▶ **Description of the task**: Retype every line below precisely as it appears.

▶ **Given information**:
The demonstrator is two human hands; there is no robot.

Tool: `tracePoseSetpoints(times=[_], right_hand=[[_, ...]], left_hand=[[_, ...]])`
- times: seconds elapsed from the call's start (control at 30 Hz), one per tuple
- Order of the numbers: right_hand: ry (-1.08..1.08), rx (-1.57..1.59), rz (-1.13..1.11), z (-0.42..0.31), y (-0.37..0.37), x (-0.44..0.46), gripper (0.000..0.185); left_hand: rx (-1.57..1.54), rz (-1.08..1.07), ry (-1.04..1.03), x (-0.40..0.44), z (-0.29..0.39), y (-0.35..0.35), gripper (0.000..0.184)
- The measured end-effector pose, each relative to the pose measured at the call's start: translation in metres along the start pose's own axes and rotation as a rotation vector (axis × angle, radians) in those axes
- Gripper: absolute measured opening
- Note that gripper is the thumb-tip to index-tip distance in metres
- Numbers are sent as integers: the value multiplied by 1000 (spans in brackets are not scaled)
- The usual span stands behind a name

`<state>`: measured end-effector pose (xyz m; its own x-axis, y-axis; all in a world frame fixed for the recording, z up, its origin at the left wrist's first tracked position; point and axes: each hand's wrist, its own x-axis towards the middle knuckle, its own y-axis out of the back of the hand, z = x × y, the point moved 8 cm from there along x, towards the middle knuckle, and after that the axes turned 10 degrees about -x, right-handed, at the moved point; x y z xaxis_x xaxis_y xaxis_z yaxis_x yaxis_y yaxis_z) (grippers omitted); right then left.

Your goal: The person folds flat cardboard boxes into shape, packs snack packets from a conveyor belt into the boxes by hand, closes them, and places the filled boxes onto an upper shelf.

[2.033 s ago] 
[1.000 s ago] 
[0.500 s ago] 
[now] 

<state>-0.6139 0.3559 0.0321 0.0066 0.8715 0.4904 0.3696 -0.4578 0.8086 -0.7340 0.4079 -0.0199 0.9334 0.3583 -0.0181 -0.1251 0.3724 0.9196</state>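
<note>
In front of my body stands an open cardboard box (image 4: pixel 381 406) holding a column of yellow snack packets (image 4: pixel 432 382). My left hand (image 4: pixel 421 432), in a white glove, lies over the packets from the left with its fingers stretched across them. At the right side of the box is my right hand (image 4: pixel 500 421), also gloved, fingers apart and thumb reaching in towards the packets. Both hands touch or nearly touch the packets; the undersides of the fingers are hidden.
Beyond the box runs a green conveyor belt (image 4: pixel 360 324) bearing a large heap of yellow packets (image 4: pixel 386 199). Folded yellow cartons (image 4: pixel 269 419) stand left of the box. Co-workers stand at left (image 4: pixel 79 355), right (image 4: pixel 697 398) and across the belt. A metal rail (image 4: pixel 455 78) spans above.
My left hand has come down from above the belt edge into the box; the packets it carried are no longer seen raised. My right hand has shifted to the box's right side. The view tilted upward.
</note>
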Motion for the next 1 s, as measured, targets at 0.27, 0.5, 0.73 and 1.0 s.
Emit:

▶ **Response**:
The demonstrator is two human hands; there is no robot.

Tool: `tracePoseSetpoints(times=[_], right_hand=[[_, ...]], left_hand=[[_, ...]])`
- times: seconds elapsed from the call's start (control at 30 Hz), one per tuple
- Order of the numbers: right_hand: ry (-1.08..1.08), rx (-1.57..1.59), rz (-1.13..1.11), z (-0.42..0.31), y (-0.37..0.37), x (-0.44..0.46), gripper (0.000..0.185); left_hand: rx (-1.57..1.54), rz (-1.08..1.07), ry (-1.04..1.03), x (-0.40..0.44), z (-0.29..0.39), y (-0.35..0.35), gripper (0.000..0.184)
- The measured end-effector pose, each relative to the pose measured at the call's start: translation in metres along the start pose's own axes and rotation as a rotation vector (axis × angle, radians) in those axes
- Gripper: absolute measured opening
- Note that gripper is the thumb-tip to index-tip distance in metres
- Numbers are sent as integers: the value multiplied by 1000 (spans in brackets are not scaled)
- The usual span stands behind a name

`<state>`: measured end-effector pose (xyz m; its own x-axis, y-axis; all in a world frame fixed for the recording, z up, its origin at the left wrist's first tracked position; point and axes: each hand's wrist, its own x-axis towards the middle knuckle, its own y-axis out of the back of the hand, z = x × y, the point moved 8 cm from there along x, towards the middle knuckle, and after that the axes turned 10 degrees about -x, right-handed, at the moved point; x y z xaxis_x xaxis_y xaxis_z yaxis_x yaxis_y yaxis_z) (grippers omitted); right then left.

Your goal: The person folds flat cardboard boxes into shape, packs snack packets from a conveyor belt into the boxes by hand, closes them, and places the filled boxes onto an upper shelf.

[2.033 s ago] 
[1.000 s ago] 
[0.500 s ago] 
[now] 

<state>-0.6139 0.3559 0.0321 0.0066 0.8715 0.4904 0.3696 -0.4578 0.8086 -0.7340 0.4079 -0.0199 0.9334 0.3583 -0.0181 -0.1251 0.3724 0.9196</state>
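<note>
In front of my body stands an open cardboard box (image 4: pixel 381 406) holding a column of yellow snack packets (image 4: pixel 432 382). My left hand (image 4: pixel 421 432), in a white glove, lies over the packets from the left with its fingers stretched across them. At the right side of the box is my right hand (image 4: pixel 500 421), also gloved, fingers apart and thumb reaching in towards the packets. Both hands touch or nearly touch the packets; the undersides of the fingers are hidden.
Beyond the box runs a green conveyor belt (image 4: pixel 360 324) bearing a large heap of yellow packets (image 4: pixel 386 199). Folded yellow cartons (image 4: pixel 269 419) stand left of the box. Co-workers stand at left (image 4: pixel 79 355), right (image 4: pixel 697 398) and across the belt. A metal rail (image 4: pixel 455 78) spans above.
My left hand has come down from above the belt edge into the box; the packets it carried are no longer seen raised. My right hand has shifted to the box's right side. The view tilted upward.
</note>
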Motion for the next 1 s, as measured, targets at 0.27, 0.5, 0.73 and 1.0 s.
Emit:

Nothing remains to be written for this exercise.